A research team from Tsinghua University has introduced TIGER (Time-frequency Interleaved Gain Extraction and Reconstruction), a breakthrough speech separation model designed for extreme efficiency. Accepted at ICLR 2025, TIGER addresses a critical gap in low-latency speech processing by drastically reducing computational demands. The model leverages prior knowledge to divide and compress frequency bands, employing a multi-scale selective attention module and a full-frequency-frame attention module to capture contextual information. Crucially, the team also released EchoSet, a new benchmark dataset featuring realistic acoustic challenges like noise, reverberation, and object occlusions to better evaluate model performance in complex, real-world environments.

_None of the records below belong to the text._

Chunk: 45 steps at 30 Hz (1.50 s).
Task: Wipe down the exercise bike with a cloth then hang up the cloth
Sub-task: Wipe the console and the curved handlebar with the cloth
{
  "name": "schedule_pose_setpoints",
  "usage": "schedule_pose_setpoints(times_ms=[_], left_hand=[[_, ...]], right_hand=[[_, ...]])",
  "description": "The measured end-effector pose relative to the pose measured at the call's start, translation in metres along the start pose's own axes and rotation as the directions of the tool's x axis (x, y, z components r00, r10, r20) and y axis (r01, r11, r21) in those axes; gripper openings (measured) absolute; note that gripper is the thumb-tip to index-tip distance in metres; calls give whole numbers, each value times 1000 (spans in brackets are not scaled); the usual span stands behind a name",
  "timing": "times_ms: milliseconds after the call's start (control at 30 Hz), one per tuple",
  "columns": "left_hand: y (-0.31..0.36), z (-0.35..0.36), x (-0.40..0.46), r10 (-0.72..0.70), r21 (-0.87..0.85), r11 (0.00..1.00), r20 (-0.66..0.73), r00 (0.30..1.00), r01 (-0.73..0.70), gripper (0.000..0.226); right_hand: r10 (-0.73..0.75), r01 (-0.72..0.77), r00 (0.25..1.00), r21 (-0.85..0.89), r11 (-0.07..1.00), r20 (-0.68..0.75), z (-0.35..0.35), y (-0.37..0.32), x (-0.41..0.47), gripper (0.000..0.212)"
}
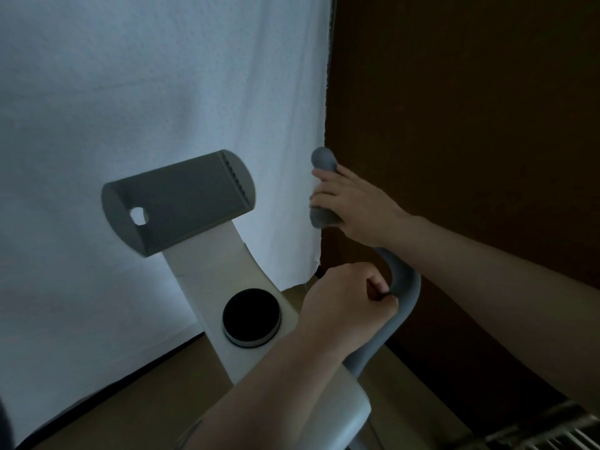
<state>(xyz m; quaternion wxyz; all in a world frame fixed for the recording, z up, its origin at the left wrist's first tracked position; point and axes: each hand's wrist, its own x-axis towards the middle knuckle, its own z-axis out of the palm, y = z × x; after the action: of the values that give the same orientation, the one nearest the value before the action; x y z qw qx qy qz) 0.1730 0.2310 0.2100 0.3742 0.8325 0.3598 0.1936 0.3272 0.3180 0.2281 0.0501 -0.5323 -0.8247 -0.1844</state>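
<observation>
White curtain (pixel 136 102) filling the left and centre, lit from behind, hanging down to a dark hem above the tan floor (pixel 156 401). In front of it, the bike (pixel 246 345): cream stem rising from lower right toward centre, topped by a grey tray (pixel 181 199) tilted up to the right, with a small hole near its left end and a ribbed strip near its right end. Lower on the stem, a round black knob (pixel 251 316) with a pale ring at its base. Right of the knob, left hand (pixel 349 306), forearm coming up from the bottom edge, fingers curled tight with the thumb tucked against the grey handlebar (pixel 402 280) at its bend; cannot tell whether anything is pinched inside the fist. Handlebar curving from the stem near the bottom, out to the right, then up to a rounded tip just at the curtain's right edge. Right hand (pixel 354 203) wrapped round the upright end of the handlebar, fingers curled over the grip from the right, tip showing above the hand and a short stretch of grip below it. Hands apart, right above left, both on the same bar. Cloth not made out anywhere; possibly hidden in a hand, cannot tell. Further right, a dark brown wall (pixel 470 125) taking up the whole right side. At the bottom right corner, part of a metal rack (pixel 552 430), blurred.
</observation>
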Motion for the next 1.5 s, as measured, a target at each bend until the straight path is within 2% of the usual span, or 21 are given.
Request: schedule_pose_setpoints(times_ms=[133, 200, 300, 367, 567, 833, 1000, 1067, 1133, 1267, 1333, 1500], left_hand=[[1, 1, 2, 4, 1, 1000, -10, 1000, -4, 8], [2, 1, 4, 7, 7, 1000, -7, 1000, -7, 8], [2, 1, 6, 3, 5, 1000, -1, 1000, -3, 10], [2, 1, 7, 0, 3, 1000, 2, 1000, 0, 10], [1, 0, 5, -5, -3, 1000, 8, 1000, 5, 10], [2, 1, 3, 10, -1, 1000, -24, 1000, -10, 8], [4, 0, 5, 14, -7, 1000, -15, 1000, -14, 10], [3, 0, 5, 9, -1, 1000, 1, 1000, -9, 9], [3, 0, 5, 8, -5, 1000, 12, 1000, -8, 9], [2, -1, 3, 14, -3, 1000, 9, 1000, -14, 9], [2, -1, 2, 22, 6, 1000, 2, 1000, -22, 8], [2, 2, 2, 25, 7, 1000, -18, 1000, -25, 9]], right_hand=[[-70, 66, 995, 52, 996, 75, -9, 2, -9, 39], [-50, 48, 999, 92, 995, 15, -19, 5, 5, 40], [160, -109, 976, 308, 945, -148, -31, 11, 36, 43], [289, -205, 948, 434, 877, -136, -29, 13, 50, 44], [270, -167, 952, 494, 853, -144, -7, 7, 30, 50], [272, -173, 955, 528, 832, -117, -2, 8, 1, 44], [316, -134, 918, 563, 815, -239, -25, 13, 37, 45], [236, -126, 951, 447, 885, -199, -24, 13, 52, 44], [95, -53, 982, 241, 969, -165, -14, 14, 57, 41], [-87, 92, 991, 51, 994, -99, -7, 19, 36, 37], [-148, 150, 987, 22, 988, -65, -7, 17, 20, 36], [-179, 169, 981, 124, 978, 73, -7, 16, -2, 40]])
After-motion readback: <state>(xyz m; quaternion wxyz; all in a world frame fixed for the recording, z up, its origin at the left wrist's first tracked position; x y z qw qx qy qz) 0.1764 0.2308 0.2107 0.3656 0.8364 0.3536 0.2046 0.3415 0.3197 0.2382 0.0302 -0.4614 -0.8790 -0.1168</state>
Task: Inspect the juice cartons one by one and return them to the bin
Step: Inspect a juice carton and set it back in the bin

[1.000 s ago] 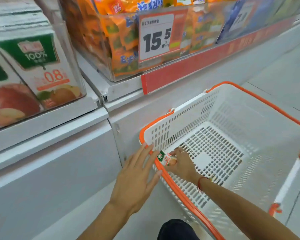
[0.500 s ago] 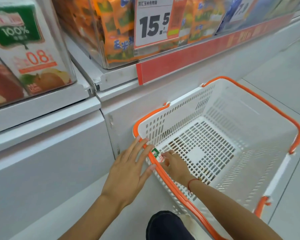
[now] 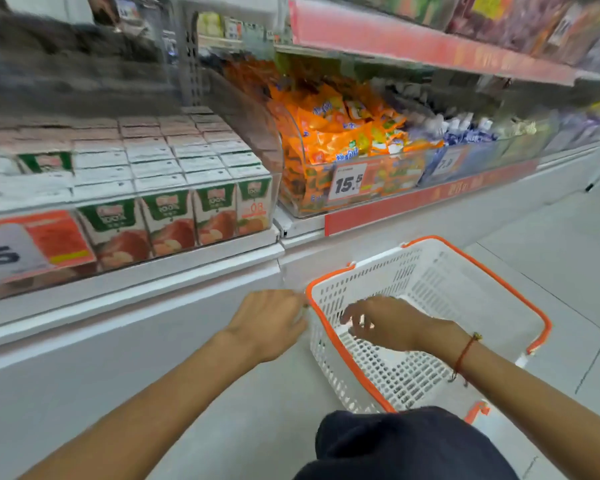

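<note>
Juice cartons (image 3: 174,216) with green tops and fruit pictures stand in tight rows in a clear-fronted shelf bin (image 3: 274,202) at the upper left. Below them, a white shopping basket with an orange rim (image 3: 340,344) sits on the floor. My left hand (image 3: 271,320) hovers just left of the basket's near corner, its fingers loosely curled and blurred, and I see nothing in it. Over the basket's left side my right hand (image 3: 381,323) hangs with relaxed, spread fingers, holding nothing. No carton shows inside the basket.
A neighbouring bin of orange snack bags (image 3: 343,140) carries a 15.5 price tag (image 3: 347,181). A red shelf strip (image 3: 430,199) runs along the front. A white cabinet face (image 3: 118,341) lies below the shelves. My dark-clothed knee (image 3: 406,445) is at the bottom, with tiled floor (image 3: 551,271) to the right.
My view has tilted up to show the carton bin. My right hand has let go of the small carton and risen above the basket; the carton is out of sight. My left hand has curled slightly.
</note>
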`<state>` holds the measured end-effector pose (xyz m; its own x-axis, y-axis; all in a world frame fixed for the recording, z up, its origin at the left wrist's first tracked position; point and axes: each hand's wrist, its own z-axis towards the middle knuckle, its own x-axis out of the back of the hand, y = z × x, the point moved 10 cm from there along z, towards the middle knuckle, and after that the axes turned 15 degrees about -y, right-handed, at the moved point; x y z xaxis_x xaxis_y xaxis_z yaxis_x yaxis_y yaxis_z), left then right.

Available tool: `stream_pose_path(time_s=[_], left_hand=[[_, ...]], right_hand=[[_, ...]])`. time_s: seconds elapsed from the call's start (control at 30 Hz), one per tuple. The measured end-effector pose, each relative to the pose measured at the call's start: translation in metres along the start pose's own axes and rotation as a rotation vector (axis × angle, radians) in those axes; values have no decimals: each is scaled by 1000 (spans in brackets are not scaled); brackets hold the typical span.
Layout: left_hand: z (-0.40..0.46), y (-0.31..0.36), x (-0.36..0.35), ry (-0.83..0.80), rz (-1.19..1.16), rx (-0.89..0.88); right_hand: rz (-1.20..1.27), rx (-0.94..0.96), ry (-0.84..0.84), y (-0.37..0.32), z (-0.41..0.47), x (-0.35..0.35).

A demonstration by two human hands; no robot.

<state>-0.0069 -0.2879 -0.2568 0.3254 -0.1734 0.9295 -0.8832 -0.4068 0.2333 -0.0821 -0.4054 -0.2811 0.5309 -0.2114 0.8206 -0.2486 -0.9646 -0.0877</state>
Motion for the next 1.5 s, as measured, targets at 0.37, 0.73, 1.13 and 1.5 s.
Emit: stream_pose_path(time_s=[0.37,0.73,1.13,1.5], left_hand=[[-252,-78,153,439,298,243],[-331,-173,184,747,438,510],[-322,-197,179,768,502,518],[-325,-202,180,771,488,529]], right_hand=[[-206,361,213,-244,-67,156],[-373,392,507,-373,0,250],[-329,317,348,-374,124,288],[-68,486,525,-364,66,313]])
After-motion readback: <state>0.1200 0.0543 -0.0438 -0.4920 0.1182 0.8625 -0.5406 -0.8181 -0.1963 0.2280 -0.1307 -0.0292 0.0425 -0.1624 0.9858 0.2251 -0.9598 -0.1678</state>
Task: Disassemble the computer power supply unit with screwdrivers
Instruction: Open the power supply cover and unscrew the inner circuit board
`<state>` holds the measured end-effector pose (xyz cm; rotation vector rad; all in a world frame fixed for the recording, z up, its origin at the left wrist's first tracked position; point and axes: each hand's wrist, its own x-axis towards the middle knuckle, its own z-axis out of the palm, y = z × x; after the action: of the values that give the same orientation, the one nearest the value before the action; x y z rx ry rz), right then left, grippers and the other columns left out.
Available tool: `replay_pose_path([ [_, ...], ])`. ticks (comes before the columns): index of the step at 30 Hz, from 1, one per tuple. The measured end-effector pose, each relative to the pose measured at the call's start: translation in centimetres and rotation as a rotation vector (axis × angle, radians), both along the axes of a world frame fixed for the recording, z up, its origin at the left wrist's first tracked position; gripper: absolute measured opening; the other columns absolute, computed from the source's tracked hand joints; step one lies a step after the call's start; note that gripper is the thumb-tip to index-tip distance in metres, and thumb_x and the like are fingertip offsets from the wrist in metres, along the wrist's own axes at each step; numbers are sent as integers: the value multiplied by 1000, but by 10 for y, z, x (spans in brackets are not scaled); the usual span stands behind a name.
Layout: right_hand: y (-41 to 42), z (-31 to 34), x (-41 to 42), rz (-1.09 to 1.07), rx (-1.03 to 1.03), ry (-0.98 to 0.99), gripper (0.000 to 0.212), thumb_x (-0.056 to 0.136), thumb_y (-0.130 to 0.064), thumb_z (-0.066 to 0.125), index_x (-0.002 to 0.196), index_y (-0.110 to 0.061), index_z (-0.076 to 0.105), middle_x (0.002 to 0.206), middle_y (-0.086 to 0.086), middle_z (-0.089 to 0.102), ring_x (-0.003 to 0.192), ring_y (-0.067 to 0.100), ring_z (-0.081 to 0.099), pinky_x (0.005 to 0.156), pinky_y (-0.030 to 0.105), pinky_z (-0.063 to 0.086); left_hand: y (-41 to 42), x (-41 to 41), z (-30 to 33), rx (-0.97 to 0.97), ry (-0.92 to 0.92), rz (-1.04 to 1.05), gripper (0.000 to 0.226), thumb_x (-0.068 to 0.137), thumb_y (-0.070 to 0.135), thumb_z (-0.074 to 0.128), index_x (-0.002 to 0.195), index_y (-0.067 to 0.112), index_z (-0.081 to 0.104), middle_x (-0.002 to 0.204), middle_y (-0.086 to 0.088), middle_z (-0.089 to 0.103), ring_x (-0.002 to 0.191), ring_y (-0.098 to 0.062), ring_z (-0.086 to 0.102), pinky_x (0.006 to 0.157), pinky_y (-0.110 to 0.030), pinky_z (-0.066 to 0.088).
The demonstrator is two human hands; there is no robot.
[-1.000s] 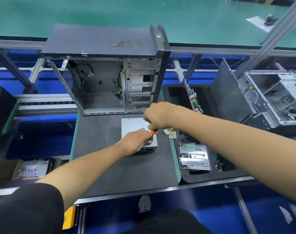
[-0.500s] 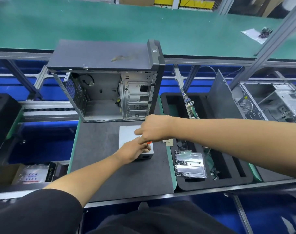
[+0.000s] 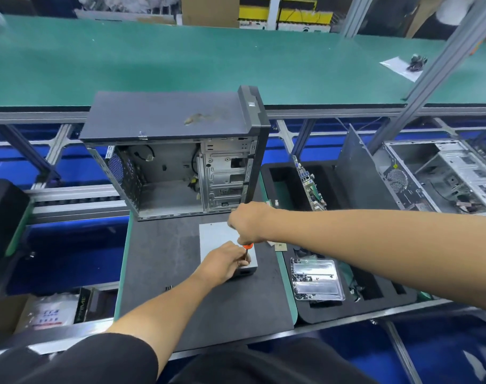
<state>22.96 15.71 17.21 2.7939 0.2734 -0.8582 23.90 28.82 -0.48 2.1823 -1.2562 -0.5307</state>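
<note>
Power supply unit (image 3: 218,237) lies on dark surface (image 3: 164,267) before open computer case (image 3: 178,173) | right hand (image 3: 248,223) grips orange-handled screwdriver (image 3: 247,249) upright on it | left hand (image 3: 225,263) apparently pinches the shaft, steadying the unit's near end

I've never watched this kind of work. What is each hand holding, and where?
The right hand grips the orange-handled screwdriver by its handle. The left hand pinches its shaft low down, over the grey power supply unit.
</note>
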Motion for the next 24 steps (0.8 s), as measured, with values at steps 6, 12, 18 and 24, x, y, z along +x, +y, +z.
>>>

TIGER's architectural innovations yield staggering efficiency gains: it reduces the number of parameters by 94.3% and computational costs (measured in Multiply-Accumulate Operations or MACs) by 95.3% compared to previous models. Remarkably, it still surpasses the performance of the previous state-of-the-art model, TF-GridNet, particularly when trained and tested on the new EchoSet data. The introduction of EchoSet itself is a significant contribution, as models trained on it demonstrated superior generalization to physical-world recordings compared to those trained on existing datasets. This combination of a highly efficient model and a more realistic evaluation framework paves the way for deploying advanced speech separation in resource-constrained, real-time applications.
- Achieves 94.3% fewer parameters and 95.3% lower computational cost (MACs) than previous models.
- Outperforms the previous SOTA model TF-GridNet, especially when trained on the new EchoSet dataset.
- Introduces the EchoSet dataset with realistic noise and reverberation for better real-world model evaluation.
Why It Matters
Enables high-quality, real-time speech separation on low-power devices like hearing aids, smart speakers, and conferencing systems.